Bei den Kämpfen in Kursk kam es nach einem ukrainischen Artillerieschlag mutmaßlich auf eine russische Militärkolonne östlich der Kreisstadt Rylsk zudem zu Bränden. Anwohner machten schwer verifizierbare Aufnahmen von brennender Militärtechnik und verbreiteten diese über soziale Netzwerke. Es wurde von mehreren Einschlägen berichtet. Auf einem weiteren am Morgen aufgenommenen Video, das die Folgen dieses Vorfalls zeigen soll, sind gut ein Dutzend teils ausgebrannte Militärlaster zu sehen. Unabhängige Bestätigungen dafür lagen nicht vor.
Militärbeobachtern zufolge ließen die Kämpfe im Kursker Gebiet in der Nacht nicht nach. Beide Seiten sollen Reserven herangezogen haben. Über Frontverschiebungen gab es zunächst keine verlässlichen Informationen.
Ukraine gibt keine Details zu Kämpfen auf russischem Gebiet preis
Der ukrainische Generalstab machte weiter keine Angaben zu den Kämpfen auf russischem Staatsgebiet. Im Morgenbericht bei Facebook war lediglich die Rede von russischen Luft- und Artillerieangriffen an der Grenze zwischen den nordostukrainischen Gebieten Tschernihiw und Sumy. Mehr als ein halbes Dutzend Ortschaften vor allem im Grenzbereich zu Russland seien betroffen.
Die ukrainischen Militärbeobachter des Kanals DeepState kennzeichneten unterdessen eine Fläche von etwa 140 Quadratkilometer im Kursker Gebiet mit drei Dörfern als ukrainisch kontrolliert. Die Kreisstadt Sudscha steht demnach nicht unter ukrainischer Kontrolle. Zu den Vorgängen gibt es aufgrund einer offensichtlich verhängten Informationssperre von ukrainischer Seite kaum Aufnahmen.
Der ukrainische Präsident Wolodymyr Selenskyj hatte kurz vorher eine Ausweitung des Krieges auf Russland angekündigt. "Russland hat den Krieg in unser Land gebracht und soll spüren, was es getan hat", sagte der Staatschef in seiner abendlichen Videoansprache am Donnerstag, ohne auf die Kämpfe im Gebiet Kursk näher einzugehen.
Russische Drohnenangriffe auf die Ukraine abgewehrt
Auch Russland griff Ziele in der Ukraine mit Kampfdrohnen an. Die ukrainische Luftwaffe informierte über 27 russische Drohnen iranischer Bauart, die alle abgeschossen oder durch radioelektronische Mittel abgefangen worden sein sollen.

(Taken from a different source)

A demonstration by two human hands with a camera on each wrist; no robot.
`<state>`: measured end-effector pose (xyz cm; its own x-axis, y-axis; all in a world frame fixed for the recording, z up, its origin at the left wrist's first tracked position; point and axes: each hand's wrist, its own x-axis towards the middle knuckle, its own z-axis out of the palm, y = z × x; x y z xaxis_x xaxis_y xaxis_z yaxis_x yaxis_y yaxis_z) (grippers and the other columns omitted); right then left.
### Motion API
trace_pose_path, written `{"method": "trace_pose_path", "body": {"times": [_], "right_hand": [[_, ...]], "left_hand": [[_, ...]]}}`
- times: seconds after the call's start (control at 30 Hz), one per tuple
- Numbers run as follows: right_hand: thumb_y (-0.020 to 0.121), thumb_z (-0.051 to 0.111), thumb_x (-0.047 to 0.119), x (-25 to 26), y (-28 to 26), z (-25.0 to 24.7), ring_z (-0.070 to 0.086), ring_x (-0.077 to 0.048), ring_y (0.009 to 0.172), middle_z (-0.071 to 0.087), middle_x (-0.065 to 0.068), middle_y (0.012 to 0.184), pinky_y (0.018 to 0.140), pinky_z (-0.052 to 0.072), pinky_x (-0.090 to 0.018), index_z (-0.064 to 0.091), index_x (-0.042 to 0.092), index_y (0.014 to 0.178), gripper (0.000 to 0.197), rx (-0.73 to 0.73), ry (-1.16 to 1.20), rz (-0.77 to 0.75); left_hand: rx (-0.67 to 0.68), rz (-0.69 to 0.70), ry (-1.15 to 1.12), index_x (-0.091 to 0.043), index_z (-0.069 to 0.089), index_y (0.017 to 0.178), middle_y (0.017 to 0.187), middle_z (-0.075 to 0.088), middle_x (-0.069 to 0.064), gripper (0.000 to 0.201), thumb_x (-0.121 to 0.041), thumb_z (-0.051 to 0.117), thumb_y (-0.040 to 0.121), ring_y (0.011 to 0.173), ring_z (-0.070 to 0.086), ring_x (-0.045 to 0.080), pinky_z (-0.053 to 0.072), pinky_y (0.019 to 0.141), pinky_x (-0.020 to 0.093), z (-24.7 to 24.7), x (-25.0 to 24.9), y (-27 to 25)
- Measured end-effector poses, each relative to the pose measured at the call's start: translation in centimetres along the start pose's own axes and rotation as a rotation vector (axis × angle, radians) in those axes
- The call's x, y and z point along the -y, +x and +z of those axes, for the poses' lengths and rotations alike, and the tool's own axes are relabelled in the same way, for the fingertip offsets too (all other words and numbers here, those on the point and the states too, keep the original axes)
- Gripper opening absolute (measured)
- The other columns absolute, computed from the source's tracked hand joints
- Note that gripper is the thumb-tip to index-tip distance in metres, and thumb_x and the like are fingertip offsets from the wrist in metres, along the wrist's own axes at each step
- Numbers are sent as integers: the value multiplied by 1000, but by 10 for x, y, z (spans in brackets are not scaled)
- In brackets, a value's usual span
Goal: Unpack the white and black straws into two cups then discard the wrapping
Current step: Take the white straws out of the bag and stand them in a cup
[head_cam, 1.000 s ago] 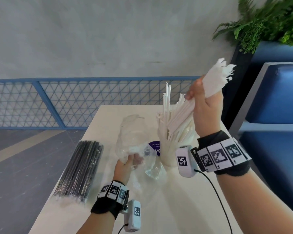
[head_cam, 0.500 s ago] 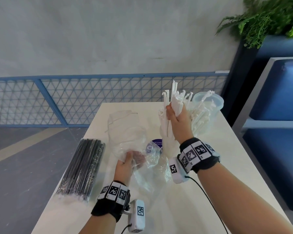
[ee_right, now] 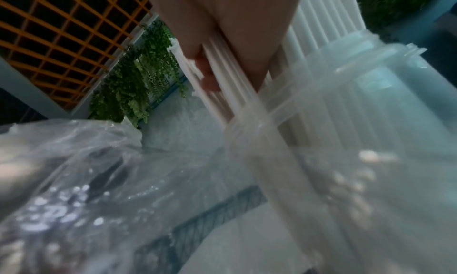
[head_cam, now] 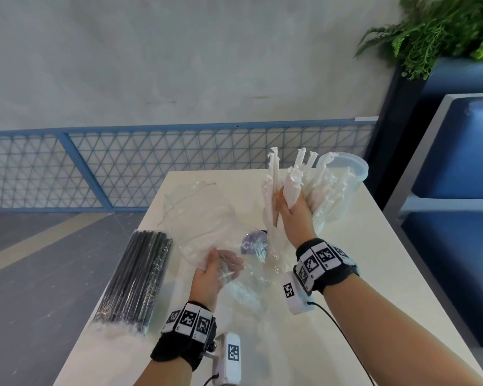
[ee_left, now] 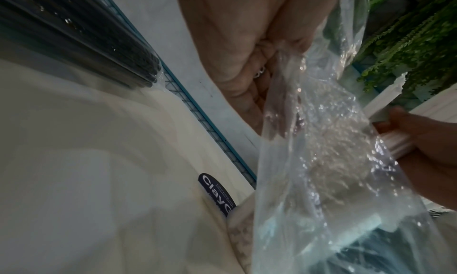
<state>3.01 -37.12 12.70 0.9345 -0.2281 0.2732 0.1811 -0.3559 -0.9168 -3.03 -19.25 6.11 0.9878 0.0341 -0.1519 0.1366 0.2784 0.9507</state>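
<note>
White paper-wrapped straws (head_cam: 292, 188) stand in your right hand (head_cam: 296, 215), fingers curled round them, over a clear plastic cup (head_cam: 343, 174) on the cream bench (head_cam: 388, 274). Your left hand (head_cam: 209, 274) grips the crumpled clear plastic wrapping (head_cam: 204, 218). A sealed pack of black straws (head_cam: 137, 277) lies at the bench's left edge.

Left wrist view: your fingers (ee_left: 252, 94) pinch the wrapping (ee_left: 321, 161).

Right wrist view: the straws (ee_right: 222, 83) enter the cup (ee_right: 346, 141).
</note>
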Motion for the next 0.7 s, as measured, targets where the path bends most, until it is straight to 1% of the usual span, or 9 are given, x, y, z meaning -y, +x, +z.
{"method": "trace_pose_path", "body": {"times": [0.1, 0.2, 0.23, 0.3, 0.37, 0.53, 0.6, 0.67, 0.7], "right_hand": [[89, 58, 25, -3, -14, -9, 54, -17, 107, 57, -6, 119, 92, 43, -28, 40, 7, 127, 46, 119, -85, 29], [86, 64, 20, -13, -40, -26, 52, -6, 117, 51, 6, 134, 100, 41, -23, 32, 17, 140, 64, 185, -43, -25], [86, 64, 17, -17, -51, -33, 55, -2, 114, 55, 9, 130, 98, 44, -20, 39, 20, 137, 57, 131, -28, -55], [86, 63, 12, -26, -71, -42, 64, -2, 96, 67, 13, 104, 89, 50, -16, 58, 27, 111, 29, -51, -45, -93], [85, 65, 15, -38, -85, -46, 65, -10, 83, 67, 10, 85, 83, 53, -27, 58, 23, 94, 14, -146, -61, 2], [82, 60, 46, -69, -103, -35, 61, -19, 103, 57, 3, 117, 89, 49, -37, 45, 18, 126, 54, 211, 63, 479], [84, 59, 39, -72, -108, -33, 66, -20, 93, 64, -4, 107, 88, 50, -42, 52, 17, 114, 38, 236, 207, 519], [88, 59, 26, -73, -107, -37, 66, -19, 81, 64, -11, 97, 85, 51, -43, 54, 17, 100, 17, 178, 221, 485], [89, 59, 22, -74, -107, -41, 65, -18, 77, 64, -11, 95, 83, 52, -43, 53, 16, 99, 14, 169, 186, 472]], "left_hand": [[-38, -2, -17, -4, 63, 86, 73, 72, 9, 45, -33, 31, 98, 70, 70, 20, 58, 68, 31, -4, 2, -1], [-94, -15, -48, -4, 62, 91, 84, 70, 15, 48, -45, 36, 90, 77, 69, 25, 59, 70, 33, -11, 5, 0], [-104, -18, -59, -5, 62, 91, 84, 70, 15, 51, -49, 37, 86, 79, 69, 26, 59, 70, 34, -12, 7, -1], [-101, -20, -84, -7, 62, 88, 79, 72, 10, 52, -51, 33, 86, 78, 70, 25, 58, 69, 33, -13, 8, -1], [-98, -24, -116, -8, 60, 86, 76, 74, 7, 53, -48, 27, 93, 75, 71, 24, 58, 65, 31, -10, 11, -2], [-48, -91, -143, -7, 59, 93, 81, 73, 11, 53, -53, 33, 84, 73, 71, 24, 59, 63, 31, 3, 21, -10], [-58, -114, -111, -9, 57, 109, 98, 70, 13, 51, -50, 41, 83, 77, 71, 23, 59, 68, 29, 8, 26, -11], [-211, -104, 78, -10, 37, 136, 133, 53, 13, 65, -39, 59, 82, 106, 64, 26, 51, 87, 26, 9, 27, -10], [-328, -50, 216, -8, 23, 143, 145, 37, 15, 80, -28, 69, 80, 124, 50, 30, 42, 97, 28, 7, 26, -10]]}}
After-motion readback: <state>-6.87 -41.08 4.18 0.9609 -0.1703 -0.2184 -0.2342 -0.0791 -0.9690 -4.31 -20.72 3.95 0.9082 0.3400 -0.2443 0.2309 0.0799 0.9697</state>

Die Flugabwehr ist demnach über den zentralukrainischen Gebieten Kiew und Poltawa, dem grenznahen Sumy im Nordosten, im Süden über den Regionen Mykolajiw und Cherson und im Osten über den Gebieten Donezk und Dnipropetrowsk aktiv gewesen. Über Schäden wurde vorerst nichts bekannt.
Parallel dazu wurden im ostukrainischen Gebiet Donezk örtlichen Behörden zufolge durch russische Bombardements und Artillerieangriffe mindestens vier Zivilisten getötet und zwölf verletzt. Mindestens fünf verletzte Menschen wurden auch im benachbarten Gebiet Charkiw registriert. Im Gebiet Cherson wurden demnach sechs Personen verletzt.
Russland hatte seinen Angriffskrieg gegen die Ukraine am 24. Februar 2022 begonnen. Besonders in den Grenzregionen bekommen auch Russen die Kriegsfolgen immer wieder zu spüren. Die Schäden stehen zumeist in keinem Vergleich zu den verheerenden Zerstörungen und den vielen Toten und Verletzten auf ukrainischer Seite durch die russischen Angriffe.